Poussons le raisonnement plus loin : pourquoi ces multinationales devraient-elles payer des cotisations sociales, alors qu’elles donnent du travail à 3000 personnes, qui elles-mêmes échappent de la sorte au chômage, paient des impôts, etc, etc ? C’est précisément sur de tels arguments que certaines d’entre elles s’appuient, et que certains qualifient de « chantage à l’emploi », pour bénéficier d’une fiscalité réduite. Mais ne pourrait-on pas poser la question en d’autres termes ? Pourquoi, par exemple, une multinationale qui crée individuellement 3.000 emplois dans un pays devrait-elle payer moins d’impôts que 300 PME qui emploient 10 personnes ? La vraie question porte dès lors sur le fait de savoir pourquoi ces multinationales bénéficient d’un tel traitement de faveur. On n’est alors pas loin de poser la question du rapport de forces. Un patron de PME qui emploie 10 personnes pèse peu, au contraire d’une entreprise qui promet la création de 3.000 emplois en une seule fois et qui peut négocier, le cas échéant, un accord préalable avec le fisc (un ruling, dans le jargon) avant de décider d’investir dans un pays. En dénonçant ces pratiques, nous nous intéressons en réalité tout autant à la manière dont les multinationales profitent du système qu’au système lui-même… qui autorise de telles pratiques.
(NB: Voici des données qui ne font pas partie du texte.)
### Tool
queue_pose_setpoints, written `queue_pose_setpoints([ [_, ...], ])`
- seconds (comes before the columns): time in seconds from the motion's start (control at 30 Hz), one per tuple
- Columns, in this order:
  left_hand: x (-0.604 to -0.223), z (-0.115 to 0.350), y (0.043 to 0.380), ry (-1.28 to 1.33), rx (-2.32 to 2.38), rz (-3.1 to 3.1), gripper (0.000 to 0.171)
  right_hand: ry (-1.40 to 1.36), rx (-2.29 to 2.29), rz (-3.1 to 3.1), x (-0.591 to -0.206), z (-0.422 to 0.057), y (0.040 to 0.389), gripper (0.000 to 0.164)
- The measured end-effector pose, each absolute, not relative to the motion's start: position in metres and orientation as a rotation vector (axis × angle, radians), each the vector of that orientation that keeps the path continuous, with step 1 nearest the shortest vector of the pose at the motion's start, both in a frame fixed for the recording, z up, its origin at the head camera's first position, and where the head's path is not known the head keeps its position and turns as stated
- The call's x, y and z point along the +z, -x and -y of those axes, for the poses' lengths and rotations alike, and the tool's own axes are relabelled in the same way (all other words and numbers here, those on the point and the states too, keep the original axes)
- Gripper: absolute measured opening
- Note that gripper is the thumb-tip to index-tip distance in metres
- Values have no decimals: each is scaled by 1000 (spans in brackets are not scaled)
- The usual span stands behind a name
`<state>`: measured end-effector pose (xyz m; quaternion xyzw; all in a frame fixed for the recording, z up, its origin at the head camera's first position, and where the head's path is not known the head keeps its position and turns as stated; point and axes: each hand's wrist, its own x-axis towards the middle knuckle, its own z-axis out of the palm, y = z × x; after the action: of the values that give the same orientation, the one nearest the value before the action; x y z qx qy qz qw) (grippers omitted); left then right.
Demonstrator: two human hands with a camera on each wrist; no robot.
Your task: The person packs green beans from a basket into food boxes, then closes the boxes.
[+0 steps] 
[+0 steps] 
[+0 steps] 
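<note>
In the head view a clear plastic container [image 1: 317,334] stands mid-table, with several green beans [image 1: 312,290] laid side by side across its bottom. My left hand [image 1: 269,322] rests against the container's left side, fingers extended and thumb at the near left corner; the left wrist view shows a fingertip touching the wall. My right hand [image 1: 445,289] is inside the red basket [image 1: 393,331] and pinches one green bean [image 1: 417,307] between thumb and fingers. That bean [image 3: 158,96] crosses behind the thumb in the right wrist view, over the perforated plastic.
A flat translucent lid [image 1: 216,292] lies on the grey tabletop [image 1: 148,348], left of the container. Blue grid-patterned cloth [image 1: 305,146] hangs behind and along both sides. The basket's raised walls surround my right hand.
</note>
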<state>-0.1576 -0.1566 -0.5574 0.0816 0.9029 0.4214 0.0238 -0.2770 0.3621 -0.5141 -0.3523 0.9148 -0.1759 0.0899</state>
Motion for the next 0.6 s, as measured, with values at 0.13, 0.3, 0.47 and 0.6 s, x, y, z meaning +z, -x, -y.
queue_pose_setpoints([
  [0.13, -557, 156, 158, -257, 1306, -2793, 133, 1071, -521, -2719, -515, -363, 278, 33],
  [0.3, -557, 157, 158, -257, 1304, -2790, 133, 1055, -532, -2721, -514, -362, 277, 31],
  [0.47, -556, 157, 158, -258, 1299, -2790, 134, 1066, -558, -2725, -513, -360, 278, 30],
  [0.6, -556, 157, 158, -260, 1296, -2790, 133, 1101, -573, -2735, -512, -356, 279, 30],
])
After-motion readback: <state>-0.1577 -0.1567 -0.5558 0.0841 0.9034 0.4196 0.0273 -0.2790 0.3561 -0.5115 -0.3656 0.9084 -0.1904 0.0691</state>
• Privé« C’est de l’argent privé, on ne devrait pas s’en mêler. Tout ça, c’est juste pour balancer des noms de stars ou de marques connues sur la place publique »

Le but n’est pas de « balancer » des noms. Chaque star ou marque citée reçoit l’occasion de déployer un contre-argumentaire avant publication. Et nous ne publions, in fine, que les cas pertinents qui ont un intérêt public. Exemple : quand des montages fiscaux légaux/agressifs/illégaux ont pour conséquence de vider les caisses d’un État, cela relève à notre sens de l’intérêt public. Il est donc nécessaire d’expliquer ces pratiques en se basant sur des exemples concrets, comme celui de Nike ou de Lewis Hamilton.